__EXERCISE__
In the listing that follows, print every line exactly and leave the images out.

__GIVEN DATA__
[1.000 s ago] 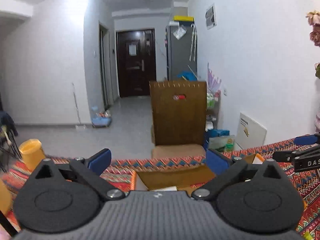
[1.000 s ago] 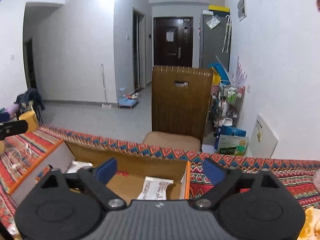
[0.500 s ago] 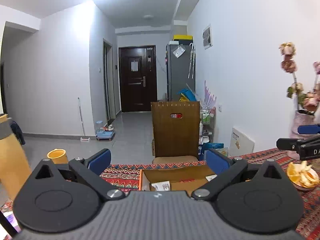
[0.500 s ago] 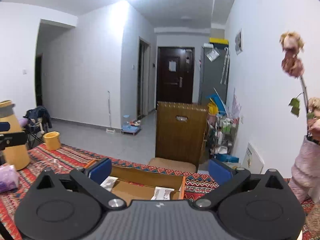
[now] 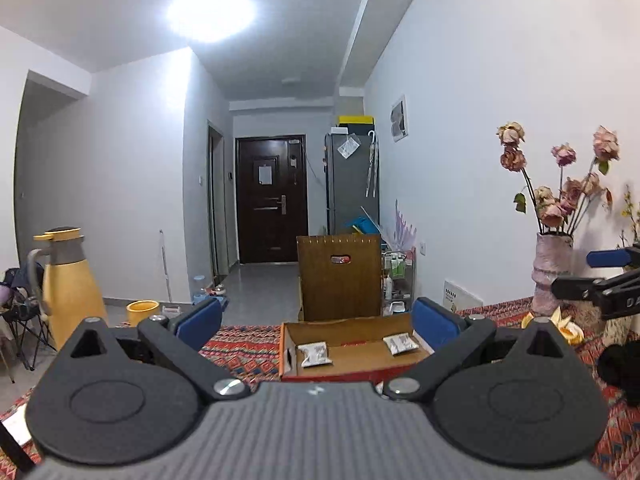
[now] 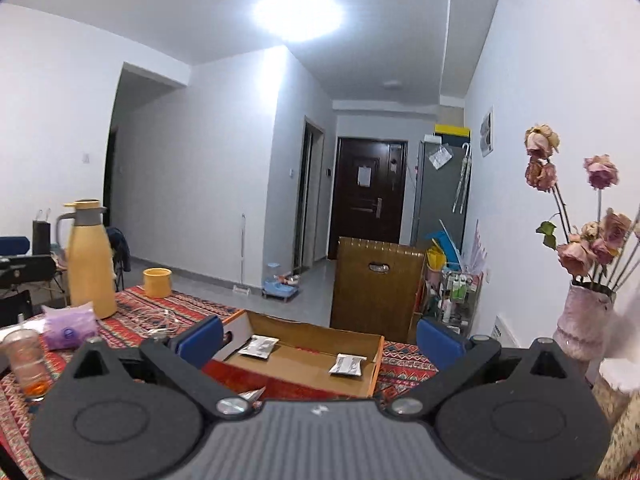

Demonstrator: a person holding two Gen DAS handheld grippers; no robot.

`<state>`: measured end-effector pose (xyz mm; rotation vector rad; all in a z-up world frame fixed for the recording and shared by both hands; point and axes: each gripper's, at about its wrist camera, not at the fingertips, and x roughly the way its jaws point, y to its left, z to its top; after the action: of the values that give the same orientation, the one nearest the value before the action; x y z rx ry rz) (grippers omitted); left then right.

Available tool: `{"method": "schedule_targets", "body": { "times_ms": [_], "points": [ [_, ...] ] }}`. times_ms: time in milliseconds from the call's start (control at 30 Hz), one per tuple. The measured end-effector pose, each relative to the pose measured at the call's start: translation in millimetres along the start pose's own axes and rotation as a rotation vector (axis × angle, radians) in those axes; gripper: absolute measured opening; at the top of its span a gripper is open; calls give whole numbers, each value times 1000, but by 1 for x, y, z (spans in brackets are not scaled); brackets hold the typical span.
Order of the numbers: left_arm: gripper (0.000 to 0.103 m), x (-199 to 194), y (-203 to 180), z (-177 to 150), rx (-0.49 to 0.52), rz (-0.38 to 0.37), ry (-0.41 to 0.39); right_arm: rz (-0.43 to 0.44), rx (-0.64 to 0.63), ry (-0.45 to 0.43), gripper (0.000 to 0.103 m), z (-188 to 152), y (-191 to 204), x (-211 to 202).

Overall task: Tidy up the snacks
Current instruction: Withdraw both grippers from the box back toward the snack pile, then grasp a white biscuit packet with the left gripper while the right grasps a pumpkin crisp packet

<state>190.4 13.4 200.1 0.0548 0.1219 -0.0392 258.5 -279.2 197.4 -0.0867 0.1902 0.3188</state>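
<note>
An open cardboard box (image 5: 352, 330) (image 6: 316, 330) lies on the patterned tablecloth, some way ahead of both grippers. Two white snack packets rest on its floor, one to the left (image 5: 314, 354) (image 6: 260, 346) and one to the right (image 5: 400, 345) (image 6: 348, 364). A third white packet (image 6: 253, 394) peeks out on the cloth just before the box, mostly hidden by my right gripper's body. My left gripper (image 5: 318, 320) stands open and holds nothing. My right gripper (image 6: 320, 338) is open just as wide, also with nothing in it, and its blue-tipped fingers (image 5: 608, 258) show at the left wrist view's right edge.
A yellow thermos jug (image 6: 88, 260) and a yellow cup (image 6: 157, 282) stand at the table's left. A purple bag (image 6: 70, 328) and a glass (image 6: 28, 364) sit nearer. A vase of dried roses (image 6: 584, 320) stands at the right by the wall. A wooden chair back (image 5: 338, 276) rises behind the box.
Both grippers have drawn back from the box and risen a little. The box now looks smaller and farther off, and the jug, cup and vase have come into view.
</note>
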Motion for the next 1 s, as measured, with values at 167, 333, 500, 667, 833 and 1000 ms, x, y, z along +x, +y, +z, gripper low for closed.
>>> {"method": "schedule_targets", "body": {
  "times_ms": [167,333,500,667,833,1000],
  "points": [
    [103,-30,-2,-23,-2,16,18,-64,-20,-26,103,-34,22,-39],
    [103,-49,-4,-55,17,15,44,-55,-1,-6,103,-79,38,-73],
    [103,-59,2,-114,30,16,137,-78,103,4,103,-131,44,-96],
    [103,-53,6,-157,-9,0,275,-85,112,98,103,-174,54,-90],
    [103,-46,6,-174,-20,6,321,-45,180,176,103,-196,58,-73],
    [103,-37,12,-179,-34,9,343,-57,161,225,103,-208,64,-56]
  ]
}}
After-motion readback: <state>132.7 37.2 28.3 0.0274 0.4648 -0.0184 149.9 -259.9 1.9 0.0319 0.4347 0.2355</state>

__RESPONSE TO THIS TASK__
[1.000 s ago] 
[1.000 s ago] 
[0.500 s ago] 
[0.500 s ago] 
[now] 
[now] 

Demonstrator: a person holding two Gen DAS handheld grippers; no robot.

`<state>`: measured end-effector pose (xyz mm; rotation vector rad; all in a z-up world frame fixed for the recording and shared by both hands; point and axes: each gripper's, at about its wrist camera, not at the fingertips, and x roughly the way its jaws point, y to its left, z to its top; after the action: of the values that give the same orientation, the one nearest the value before the action; x y z rx ry rz) (grippers omitted); left then right.

Available tool: `{"method": "schedule_targets", "body": { "times_ms": [_], "points": [ [_, ...] ] }}`. times_ms: time in milliseconds from the call's start (control at 30 Hz), one per tuple. The measured end-effector pose, each relative to the pose measured at the call's start: translation in millimetres along the start pose's own axes and rotation as a rotation vector (axis × angle, radians) in those axes; gripper: absolute measured opening; at the top of its span a gripper is open; calls give whole numbers, each value times 1000, but by 1 for x, y, z (spans in brackets are not scaled); brackets hold the typical span.
Order of the numbers: left_arm: gripper (0.000 to 0.103 m), x (-199 to 194), y (-203 to 180), z (-177 to 150), rx (-0.49 to 0.52), rz (-0.38 to 0.37), ry (-0.41 to 0.39); right_arm: rz (-0.43 to 0.44), rx (-0.64 to 0.63), ry (-0.45 to 0.43), gripper (0.000 to 0.103 m), z (-188 to 152), y (-191 to 204), x (-211 to 202).

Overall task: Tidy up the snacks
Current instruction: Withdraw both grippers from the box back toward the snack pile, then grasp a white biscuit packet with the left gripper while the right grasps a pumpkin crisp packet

<state>190.4 13.4 200.1 0.0548 0.1219 -0.0392 258.5 -279.2 197.4 -0.0867 0.1902 0.3188</state>
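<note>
An open cardboard box (image 5: 352, 330) (image 6: 316, 330) lies on the patterned tablecloth, some way ahead of both grippers. Two white snack packets rest on its floor, one to the left (image 5: 314, 354) (image 6: 260, 346) and one to the right (image 5: 400, 345) (image 6: 348, 364). A third white packet (image 6: 253, 394) peeks out on the cloth just before the box, mostly hidden by my right gripper's body. My left gripper (image 5: 318, 320) stands open and holds nothing. My right gripper (image 6: 320, 338) is open just as wide, also with nothing in it, and its blue-tipped fingers (image 5: 608, 258) show at the left wrist view's right edge.
A yellow thermos jug (image 6: 88, 260) and a yellow cup (image 6: 157, 282) stand at the table's left. A purple bag (image 6: 70, 328) and a glass (image 6: 28, 364) sit nearer. A vase of dried roses (image 6: 584, 320) stands at the right by the wall. A wooden chair back (image 5: 338, 276) rises behind the box.
Both grippers have drawn back from the box and risen a little. The box now looks smaller and farther off, and the jug, cup and vase have come into view.
</note>
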Motion for the next 1 s, as measured, with values at 167, 333, 500, 667, 833 and 1000 ms, x, y, z along +x, +y, +z, gripper low for closed.
>>> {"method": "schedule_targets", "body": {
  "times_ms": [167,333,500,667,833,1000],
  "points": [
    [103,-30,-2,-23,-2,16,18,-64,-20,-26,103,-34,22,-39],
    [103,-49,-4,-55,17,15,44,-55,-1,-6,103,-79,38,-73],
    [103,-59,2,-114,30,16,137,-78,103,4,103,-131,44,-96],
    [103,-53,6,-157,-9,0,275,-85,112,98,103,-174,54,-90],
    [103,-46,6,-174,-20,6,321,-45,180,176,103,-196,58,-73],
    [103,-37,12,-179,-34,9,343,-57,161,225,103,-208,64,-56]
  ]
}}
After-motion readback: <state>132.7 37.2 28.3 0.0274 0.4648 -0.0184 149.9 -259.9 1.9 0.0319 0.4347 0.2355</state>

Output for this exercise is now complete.